[Task description] Pictures excluded, output exactly the lines from the one containing "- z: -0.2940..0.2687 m" through the last line of the listing below.

Top of Source material

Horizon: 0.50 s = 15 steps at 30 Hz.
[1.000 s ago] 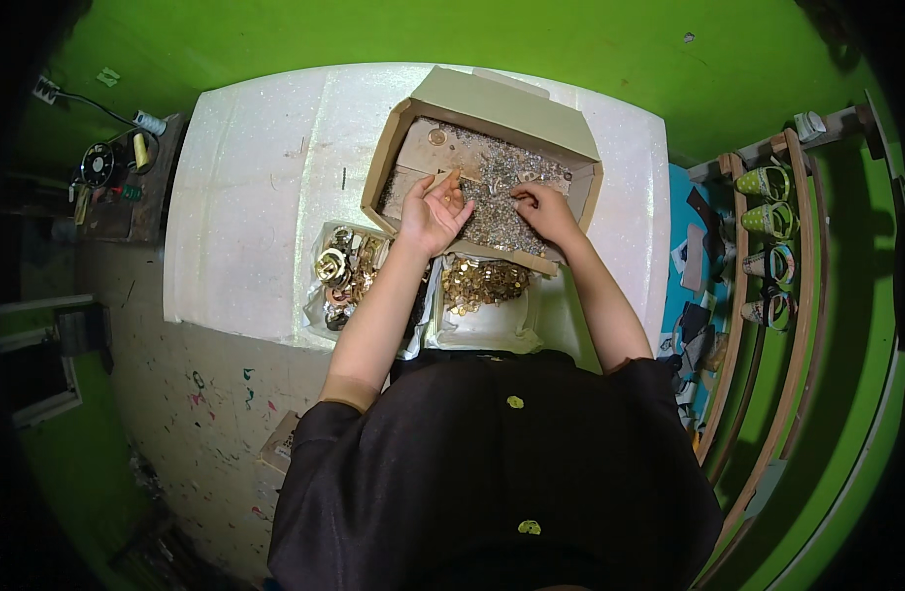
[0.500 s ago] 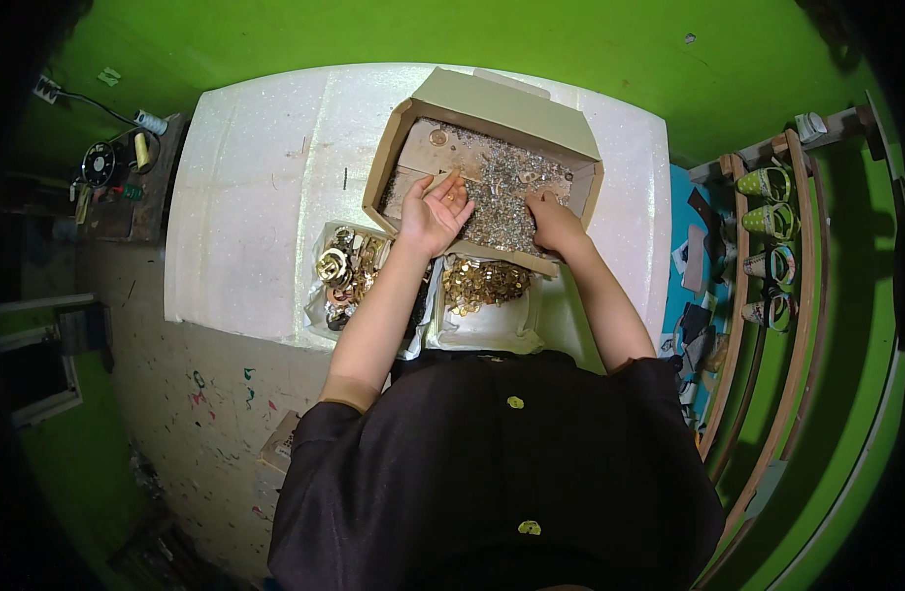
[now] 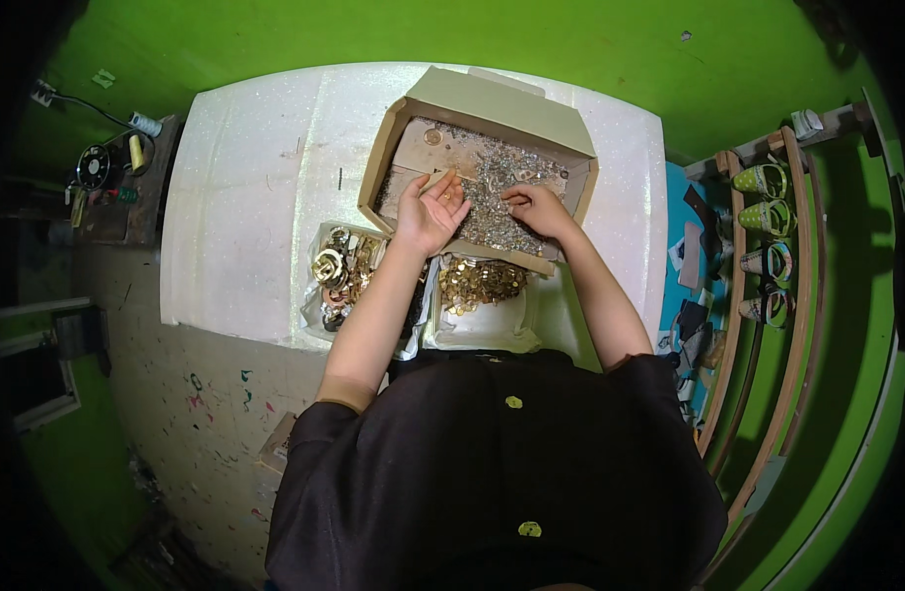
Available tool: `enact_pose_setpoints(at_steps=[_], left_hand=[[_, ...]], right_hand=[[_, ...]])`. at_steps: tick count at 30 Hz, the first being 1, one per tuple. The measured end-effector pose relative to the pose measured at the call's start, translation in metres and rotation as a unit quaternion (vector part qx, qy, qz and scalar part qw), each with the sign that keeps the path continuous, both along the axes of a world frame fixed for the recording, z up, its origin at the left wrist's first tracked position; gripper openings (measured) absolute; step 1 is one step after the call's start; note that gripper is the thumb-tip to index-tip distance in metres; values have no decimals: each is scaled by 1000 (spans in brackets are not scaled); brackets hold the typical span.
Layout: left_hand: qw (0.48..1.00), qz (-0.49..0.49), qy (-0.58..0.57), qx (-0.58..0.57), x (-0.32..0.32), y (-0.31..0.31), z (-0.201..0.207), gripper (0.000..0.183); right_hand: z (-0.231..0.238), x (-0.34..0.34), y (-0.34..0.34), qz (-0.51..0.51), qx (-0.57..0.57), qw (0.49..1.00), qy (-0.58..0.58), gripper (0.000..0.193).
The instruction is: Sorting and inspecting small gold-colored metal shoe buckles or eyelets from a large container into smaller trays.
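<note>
An open cardboard box [image 3: 582, 197] stands on the table, its floor strewn with many tiny silvery and gold-coloured pieces [image 3: 502, 229]. My left hand [image 3: 431, 215] is held palm up over the left part of the box, fingers loosely curled. A small gold-coloured piece [image 3: 448, 195] glints at its fingers; its exact kind is too small to tell. Over the heap at the right, my right hand [image 3: 539, 211] has thumb and fingers drawn together. Whatever lies between those fingertips is hidden. A round gold-coloured disc [image 3: 433, 137] lies in the box's far left corner.
Near me, a white tray [image 3: 482, 338] holds gold-coloured pieces. Left of it, another lined container holds larger gold metal parts [image 3: 330, 266]. The white table [image 3: 245, 197] reaches the green wall. A sandal rack [image 3: 766, 227] stands right; a dark side table [image 3: 127, 222] stands left.
My right hand has moved left across the heap, and its fingers now point left rather than down into the pieces. My left hand keeps its palm-up pose.
</note>
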State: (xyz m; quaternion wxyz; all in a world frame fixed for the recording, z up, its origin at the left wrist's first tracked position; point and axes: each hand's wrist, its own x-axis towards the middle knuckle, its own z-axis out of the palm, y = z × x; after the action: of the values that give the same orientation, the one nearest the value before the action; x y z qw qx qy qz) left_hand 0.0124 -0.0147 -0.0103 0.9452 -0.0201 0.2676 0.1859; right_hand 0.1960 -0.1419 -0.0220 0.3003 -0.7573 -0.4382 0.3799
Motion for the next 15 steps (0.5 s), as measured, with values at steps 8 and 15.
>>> enact_pose_setpoints(at_steps=[8, 15], left_hand=[[1000, 5, -7, -5, -3, 0, -2, 35], [1000, 2, -1, 5, -1, -1, -2, 35]], right_hand=[[42, -5, -3, 162, -22, 970, -181, 16], [21, -20, -15, 221, -82, 875, -423, 9]])
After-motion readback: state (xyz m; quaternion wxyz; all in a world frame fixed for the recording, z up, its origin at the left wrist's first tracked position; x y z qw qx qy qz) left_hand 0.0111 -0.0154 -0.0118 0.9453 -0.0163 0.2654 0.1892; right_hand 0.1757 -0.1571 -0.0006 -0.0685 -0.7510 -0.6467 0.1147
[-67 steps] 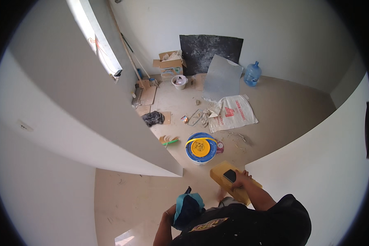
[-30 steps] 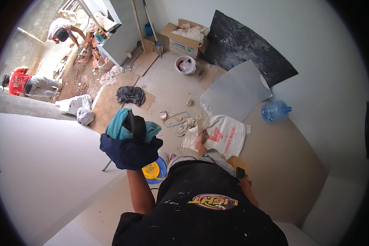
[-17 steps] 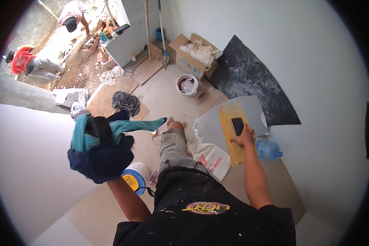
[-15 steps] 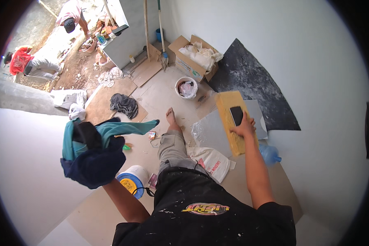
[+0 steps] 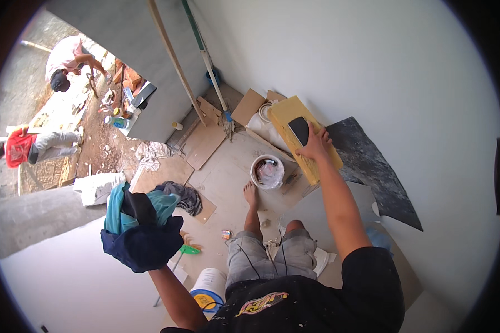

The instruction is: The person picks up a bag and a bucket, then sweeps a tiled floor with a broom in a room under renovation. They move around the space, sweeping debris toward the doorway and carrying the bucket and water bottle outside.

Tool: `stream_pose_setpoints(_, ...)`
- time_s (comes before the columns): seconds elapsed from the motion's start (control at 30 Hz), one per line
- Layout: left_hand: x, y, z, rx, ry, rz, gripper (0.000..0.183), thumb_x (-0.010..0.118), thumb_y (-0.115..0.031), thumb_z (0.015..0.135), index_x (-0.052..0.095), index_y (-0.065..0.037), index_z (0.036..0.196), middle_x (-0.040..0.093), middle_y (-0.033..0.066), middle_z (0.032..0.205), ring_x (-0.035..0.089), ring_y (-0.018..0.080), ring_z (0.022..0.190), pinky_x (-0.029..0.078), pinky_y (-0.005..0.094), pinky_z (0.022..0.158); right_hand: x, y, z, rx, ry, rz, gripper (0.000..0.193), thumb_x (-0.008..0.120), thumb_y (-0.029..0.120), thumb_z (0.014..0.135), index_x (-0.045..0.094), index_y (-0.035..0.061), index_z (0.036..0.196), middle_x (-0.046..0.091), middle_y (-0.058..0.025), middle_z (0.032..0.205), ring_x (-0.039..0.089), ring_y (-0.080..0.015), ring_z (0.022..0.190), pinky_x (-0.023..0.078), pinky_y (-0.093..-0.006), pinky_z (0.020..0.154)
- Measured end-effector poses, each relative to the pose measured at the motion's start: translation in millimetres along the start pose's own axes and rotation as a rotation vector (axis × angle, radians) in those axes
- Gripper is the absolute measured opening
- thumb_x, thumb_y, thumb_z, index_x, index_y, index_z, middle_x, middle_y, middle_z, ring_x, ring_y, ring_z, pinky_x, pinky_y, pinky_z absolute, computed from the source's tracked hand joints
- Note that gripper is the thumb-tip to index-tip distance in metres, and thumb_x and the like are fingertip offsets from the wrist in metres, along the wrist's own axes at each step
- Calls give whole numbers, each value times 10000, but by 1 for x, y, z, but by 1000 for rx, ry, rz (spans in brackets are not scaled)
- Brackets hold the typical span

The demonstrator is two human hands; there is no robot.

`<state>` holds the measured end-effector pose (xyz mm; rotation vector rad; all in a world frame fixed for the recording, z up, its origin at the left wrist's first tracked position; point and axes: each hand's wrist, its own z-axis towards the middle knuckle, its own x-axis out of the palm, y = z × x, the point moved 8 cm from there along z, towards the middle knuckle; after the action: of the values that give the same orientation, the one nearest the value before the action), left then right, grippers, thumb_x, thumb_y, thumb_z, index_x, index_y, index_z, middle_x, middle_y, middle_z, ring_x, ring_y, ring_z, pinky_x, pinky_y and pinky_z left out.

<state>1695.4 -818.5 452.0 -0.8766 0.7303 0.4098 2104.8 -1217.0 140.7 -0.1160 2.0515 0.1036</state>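
Note:
A bundle of clothes (image 5: 141, 247), navy, black and teal, is held up at the left by my left hand. The cloth covers that hand's fingers; only the wrist and forearm (image 5: 175, 297) show below it. At the right, my right hand (image 5: 316, 145) reaches forward, gripping a long yellow block (image 5: 286, 112). Under its fingers a flat black thing with a pale rim, shaped like a phone (image 5: 299, 131), lies against the block's upper face. The block hangs over the cardboard box's near side and hides part of it.
A white bucket (image 5: 267, 173) stands before my bare foot. Beyond it are a cardboard box (image 5: 247, 106), a mop (image 5: 225, 114) and a wooden pole (image 5: 175, 58) at the wall. A dark sheet (image 5: 375, 164) lies right; a lidded bucket (image 5: 210, 280) stands lower left. Two people work outside.
I have moved forward, and both my legs now show. My right hand has carried the yellow block up toward the cardboard box. The teal cloth's outstretched end has drawn in to the bundle.

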Motion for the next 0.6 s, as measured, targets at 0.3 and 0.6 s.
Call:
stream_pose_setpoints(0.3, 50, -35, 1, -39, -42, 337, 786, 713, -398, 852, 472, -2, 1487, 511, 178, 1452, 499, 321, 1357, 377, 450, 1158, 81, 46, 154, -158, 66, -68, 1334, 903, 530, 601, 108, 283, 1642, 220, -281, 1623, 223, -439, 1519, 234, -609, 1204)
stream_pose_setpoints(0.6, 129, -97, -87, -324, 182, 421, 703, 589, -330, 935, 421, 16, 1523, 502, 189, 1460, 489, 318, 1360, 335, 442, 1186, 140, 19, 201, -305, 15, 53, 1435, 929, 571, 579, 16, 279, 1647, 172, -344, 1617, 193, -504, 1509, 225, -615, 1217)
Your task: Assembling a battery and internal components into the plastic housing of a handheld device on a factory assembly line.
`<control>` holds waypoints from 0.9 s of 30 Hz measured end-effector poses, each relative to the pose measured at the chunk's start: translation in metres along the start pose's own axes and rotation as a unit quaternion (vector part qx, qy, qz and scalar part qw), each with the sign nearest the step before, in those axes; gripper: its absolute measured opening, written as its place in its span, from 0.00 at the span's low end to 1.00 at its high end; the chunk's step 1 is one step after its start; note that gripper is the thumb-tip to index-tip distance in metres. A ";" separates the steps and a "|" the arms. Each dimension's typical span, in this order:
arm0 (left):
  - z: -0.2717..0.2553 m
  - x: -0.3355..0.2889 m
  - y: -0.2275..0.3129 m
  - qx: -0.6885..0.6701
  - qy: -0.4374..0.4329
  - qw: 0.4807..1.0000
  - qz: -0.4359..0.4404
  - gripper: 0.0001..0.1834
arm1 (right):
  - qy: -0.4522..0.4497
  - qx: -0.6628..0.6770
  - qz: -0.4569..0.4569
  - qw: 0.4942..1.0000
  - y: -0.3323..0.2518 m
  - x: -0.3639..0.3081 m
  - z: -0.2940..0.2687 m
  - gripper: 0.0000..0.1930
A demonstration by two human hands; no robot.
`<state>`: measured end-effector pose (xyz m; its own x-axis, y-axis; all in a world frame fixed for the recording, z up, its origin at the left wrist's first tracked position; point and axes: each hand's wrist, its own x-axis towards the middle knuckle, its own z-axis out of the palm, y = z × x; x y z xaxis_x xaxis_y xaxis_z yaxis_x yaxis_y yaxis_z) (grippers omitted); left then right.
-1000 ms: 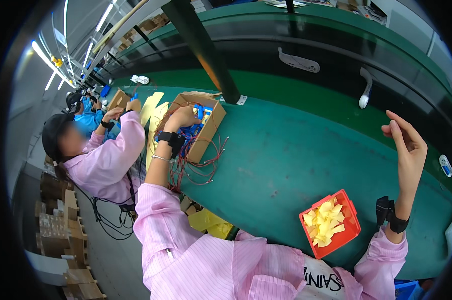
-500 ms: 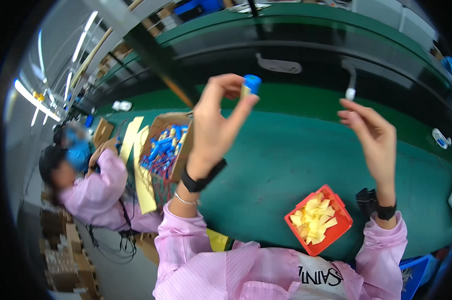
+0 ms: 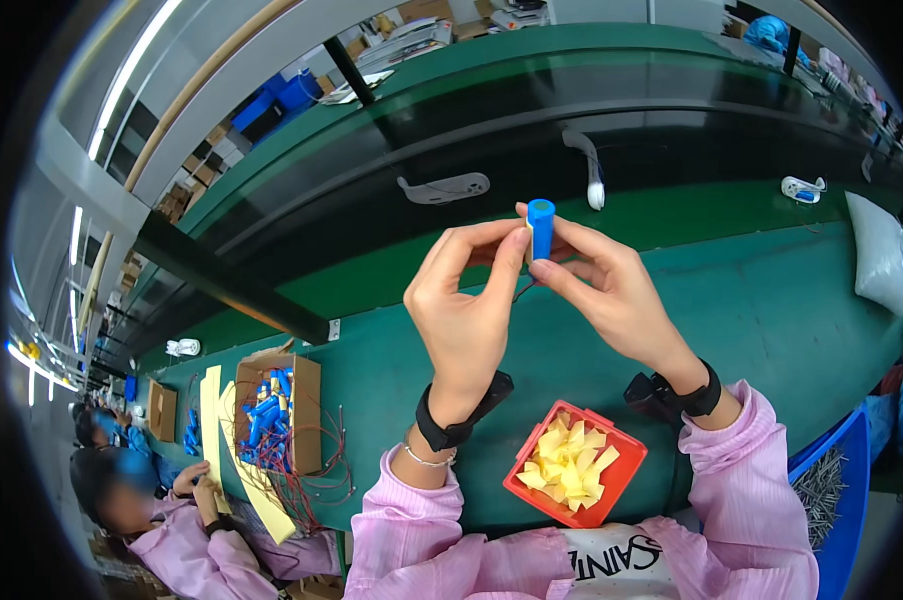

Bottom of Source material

[Exercise response]
  - z: -0.2940..0.2687 m
  - gripper: 0.0000..0.1930
A demonstration by two human hands; no robot.
`<state>`: measured end-effector pose (xyz m; its own x-axis, y-axis; all in a world frame fixed for the recording, z up, its origin at the left wrist's first tracked position; point and axes: each hand's wrist, its own x-axis towards the middle knuckle, its own z-axis out of the palm, y = z × x; x y z xaxis_x xaxis_y xaxis_z yaxis_x yaxis_y yaxis_z) (grippers omitted); left then right.
-1000 ms: 
-500 ms: 
+0 ms: 

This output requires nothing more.